Quoted from Mikedenton49:
See? Right there in HD+ black and white. Higher rated.
Worth a shot? Anybody? You, over there in the corner...
Challenge accepted.
I'm sorry but "higher rated" - how is this higher rating achieved?
Higher voltage?
If part was rated too low then this can be an improvement. Going to a higher voltage gains nothing if the bridge was sized properly to begin with. I have yet to see one that actually had too low of a voltage specified unless the bridge was replaced with a lower voltage part during repairs. Nobody used anything lower than 100V that I have ever seen. 100V works well for most but pushing threshold for coils. 200V usually used there. I tend to only go 400V since the cost is the same as a 50, 100 or 200V part. Does it gain anything? No, but if replacing the bridge and the cost is the same then why not.
Higher Current?
Higher current rated bridges can handle current surges better but in the long run - you usually have the same power loss and heat dissipation. And in the case of the cheaper bridges (including full metal body bridges) - it is often worse due to cheaper diodes with higher forward voltage drop resulting in higher power loss. And for most machines - you are already using a 35A bridge.
I sold the top of the line Diodes Inc Bridges for a long time (until they quit making them). Were they an improvement over the originals with same current rating? no, not really. They are merely just a replacement for what is there.
Going to full metal body bridges tends to be an issue due to one fact: Look at the surface of that bridge, especially where it attaches to a heatsink. Got that nice and very smooth surface required for attaching a heatsink? No, instead they have that rough, cast look and texture to them. This impedes thermal transfer between bridge and heatsink. The heat slug type bridges (phenolic body) tend to have a MUCH better heatsink mounting surface. The Diodes Inc GBPC3504W bridges were pretty much mirror smooth. Today's On-Semiconductor/Fairchild bridges aren't nearly as smooth but still not bad.
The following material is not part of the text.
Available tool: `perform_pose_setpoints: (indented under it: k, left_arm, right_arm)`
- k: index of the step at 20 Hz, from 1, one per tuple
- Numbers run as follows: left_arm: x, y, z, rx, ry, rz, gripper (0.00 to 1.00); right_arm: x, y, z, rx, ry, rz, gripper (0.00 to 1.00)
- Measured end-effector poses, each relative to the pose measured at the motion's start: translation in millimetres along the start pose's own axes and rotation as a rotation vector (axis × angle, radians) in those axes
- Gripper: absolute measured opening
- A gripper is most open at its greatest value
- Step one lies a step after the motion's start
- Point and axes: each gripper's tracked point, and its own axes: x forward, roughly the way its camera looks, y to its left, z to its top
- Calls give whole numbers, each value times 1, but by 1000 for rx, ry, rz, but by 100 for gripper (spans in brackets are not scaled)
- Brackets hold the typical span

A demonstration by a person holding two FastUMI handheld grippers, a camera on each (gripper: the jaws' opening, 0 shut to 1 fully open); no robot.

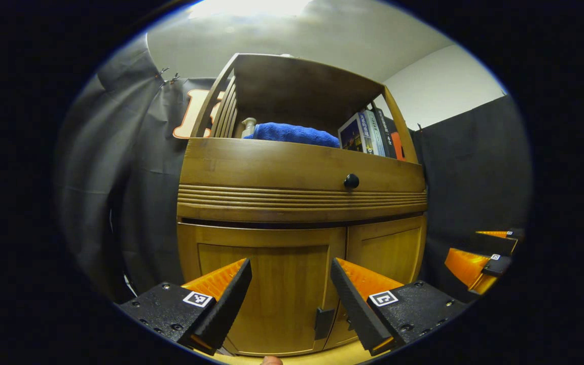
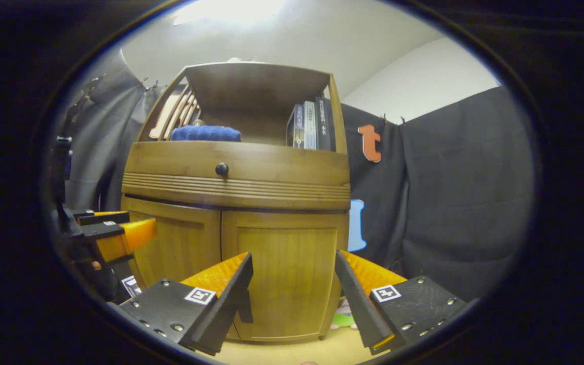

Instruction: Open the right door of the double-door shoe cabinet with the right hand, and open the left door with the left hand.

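Observation:
The wooden shoe cabinet has both lower doors closed. In the left gripper view the left door (image 1: 266, 284) fills the space ahead, with a dark handle (image 1: 324, 323) at its right edge and the right door (image 1: 391, 251) beyond. My left gripper (image 1: 291, 263) is open a short way in front of the left door, holding nothing. In the right gripper view my right gripper (image 2: 294, 256) is open in front of the right door (image 2: 287, 279). That door's dark handle (image 2: 245, 310) is partly hidden behind the left finger (image 2: 221, 299). Each view also shows the other gripper at its edge (image 1: 482, 261) (image 2: 114, 233).
Above the doors is a drawer with a black knob (image 1: 351, 181). The open shelf above it holds a blue towel (image 1: 292, 134), a bottle (image 1: 248, 126) and books (image 1: 368, 133). Black cloth hangs on both sides. A small green object (image 2: 343, 319) lies on the floor by the cabinet's right foot.

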Motion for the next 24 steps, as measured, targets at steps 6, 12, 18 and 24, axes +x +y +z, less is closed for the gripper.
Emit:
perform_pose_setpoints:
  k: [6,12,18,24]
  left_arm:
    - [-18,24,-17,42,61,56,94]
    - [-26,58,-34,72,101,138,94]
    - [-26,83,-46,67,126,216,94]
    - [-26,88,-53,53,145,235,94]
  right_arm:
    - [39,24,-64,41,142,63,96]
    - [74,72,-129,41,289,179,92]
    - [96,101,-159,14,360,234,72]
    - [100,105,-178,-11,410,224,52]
Unless you are drawing near the rated current of the existing part (>50%) and the existing part is rated at 25A then going to these 35A, 100V bridges won't help. The biggest improvement to a bridge rectifier circuit is drawing heat away from the part. Buy dedicated heat sinks for bridge rectifiers rather than using the low power transistor heatsinks. A popular heatsink used by many people for bridge rectifiers is the Aavid 563002 folded aluminum type heatsink which is actually intended for transistors. These have a thermal resistance of 13C/W. If a bridge is dissipating a light load of 5W (often higher) then the heatsink related temp is rising by 65C. Add that to 25C room temp for 90C surface temp. Smallest dedicated bridge rectifier heatsink (folded aluminum) is rated at 9.4C/W. Same load would result in 47C temperature rise. Add 25C room temp for 72C surface temp. Nearly 20C drop just by changing to a similar but proper heatsink. Imagine how much cooler it can run with one of those massive extruded heatsinks.
* It's usually not the bridge rectifier, it's how you get heat away from the bridge rectifier *
And don't even begin to mention the so-called 50 amp versions of these bridges. It's nothing more than specmanship and BS. Under the lid - it's pretty much the same part.